Child Photography

How to Capture a Natural Smile

When it comes to the average person and photography, who is getting photographed the more often adults or children?  If you have children it is them who we love capturing. Children are always a fun and great photography subject.  There are all types of personalities in children, polite and shy to social and rowdy, children are always doing different things and changing every day as they grow.  So what tends to be the challenging thing when asking a child to smile?  It is getting that natural smile.  A natural smile is a huge component of a successful portrait.

The Forced Smile Dilemma

How often do we get that forced smile look? Often when asking your child t first to smile, we get a smile where there is too much tension in the face. It is rarely deliberate. Because a smile is an emotional event it can be difficult for a child to imitate that emotion on cue. As people age they generally become more aware of their face and are better able to approximate expressions without the backing emotion.

The dilemma is that if you ask a child to smile you get this forced caricature of a smile but if you don’t’ ask them to smile you get a depressed looking photograph. To get past this you need to put the child at ease. When a child is nervous he or she will rarely produce a genuine smile. How you get your child to relax will vary from person to person but in general you should be aware of what is making the child nervous.  The easiest way to get a loose, natural smile on your subject is to make them comfortable. Joking around with your child, or doing something goofy before you take the shot. Sometimes taking a silly or “angry” picture first works well. When they drop the pose, they’re likely to start laughing. Give them a few seconds to simmer down a tiny bit, and shoot the picture while they still have those signs of happiness in their face, cheeks, and eyes.

Avoiding Confusion

When photographing a child, the natural instinct when faced with a forced smile is all too often to tell the child, “no, smile right.”  This usefully leaves the child completely confused. The main reason is because your child probably does not realize they are giving a forced smile. The result when told to “smile right” or some version of that instruction is to next give a confused mix of facial features. Brows are furrowed as the subject concentrates on trying to be natural, the lips sometimes don’t spread widely, and the overall look is one of confusion or concern. As we are trying to do our best to capture that natural smile we have to be careful in our instructions to our children. Instead of telling a child that they are doing something wrong, it is better to offer praise and say something funny before the next picture. Well, JayLynn Studios has some tips that might be useful to you.

Tips

1. Put Your Child At Ease – A nervous child will never give you the smile you need to capture. Pay attention to their mannerisms and find the best way to make them comfotrable.

2. Don’t Confuse The Child – Even the most cooperative child will not produce a wonderful smile if they are confused. Try to avoid telling them they are smiling “wrong” and instead work to make the him or her happy.

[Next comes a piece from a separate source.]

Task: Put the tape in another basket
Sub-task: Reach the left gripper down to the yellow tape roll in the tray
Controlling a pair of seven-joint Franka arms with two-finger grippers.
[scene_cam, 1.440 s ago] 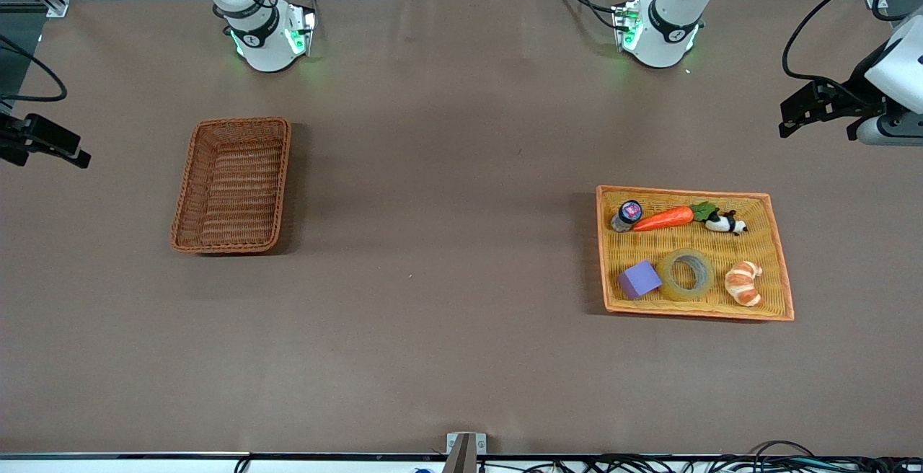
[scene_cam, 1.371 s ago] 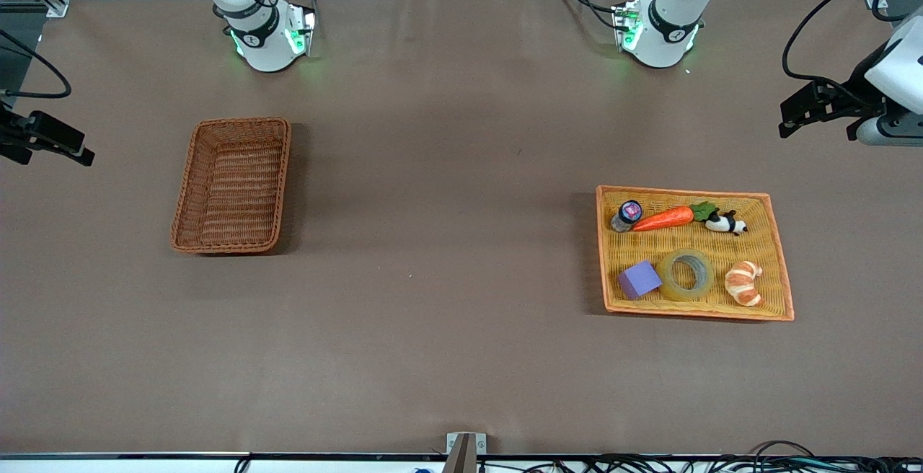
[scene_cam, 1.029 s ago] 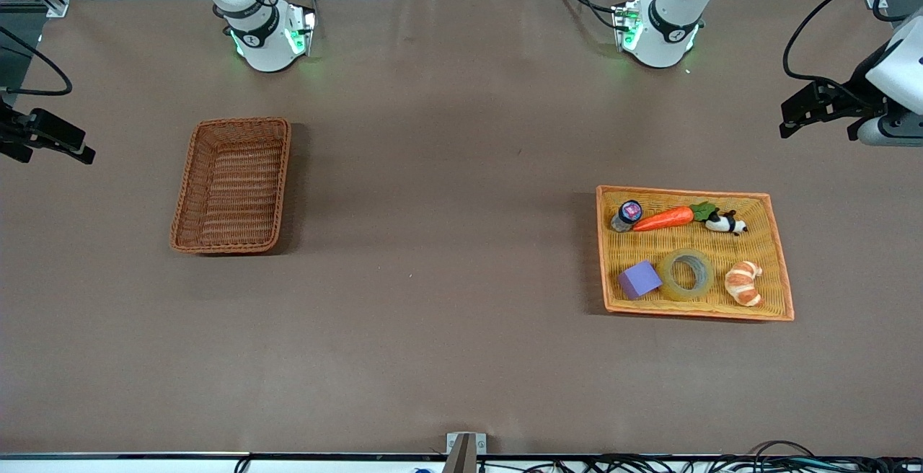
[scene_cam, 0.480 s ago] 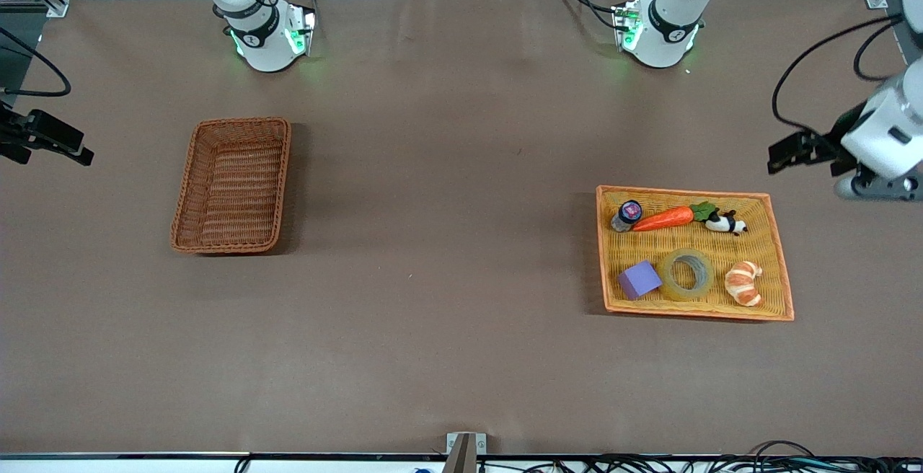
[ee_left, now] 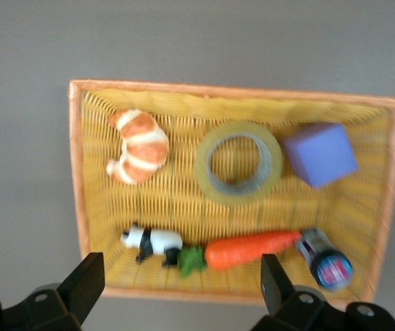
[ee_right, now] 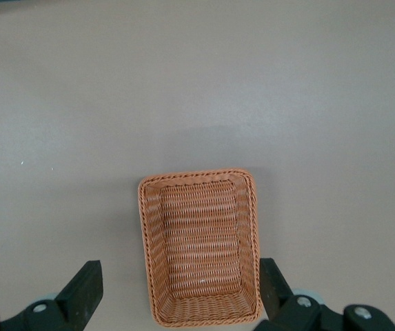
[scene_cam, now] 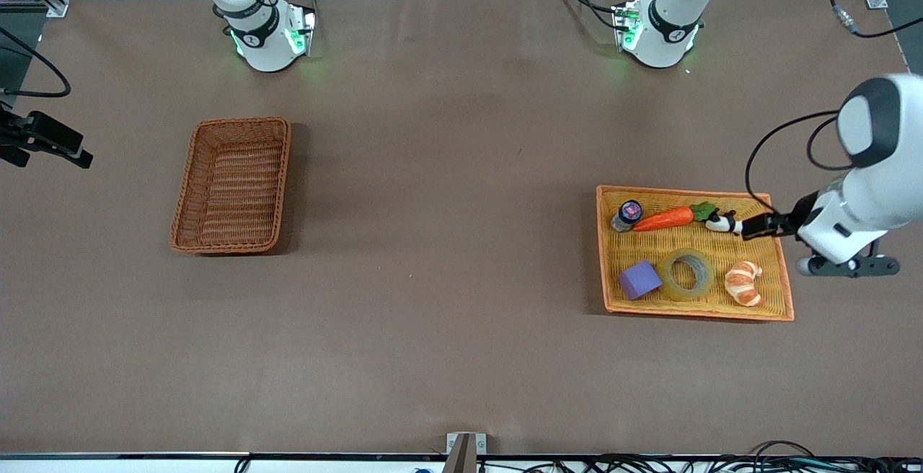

3. Trick Them If You Need To – Sometimes the only way to get a beautiful natural smile is to trick play a little trick on your child. Either snap the photo as they relax their face from a forced smile or get them to laugh. With children it is usually easy to get them to laugh with silly props or by having them say crazy things instead of “smile.” Sometimes the best way to get a true smile from a subject is to smile yourself. After all smiles can be contagious!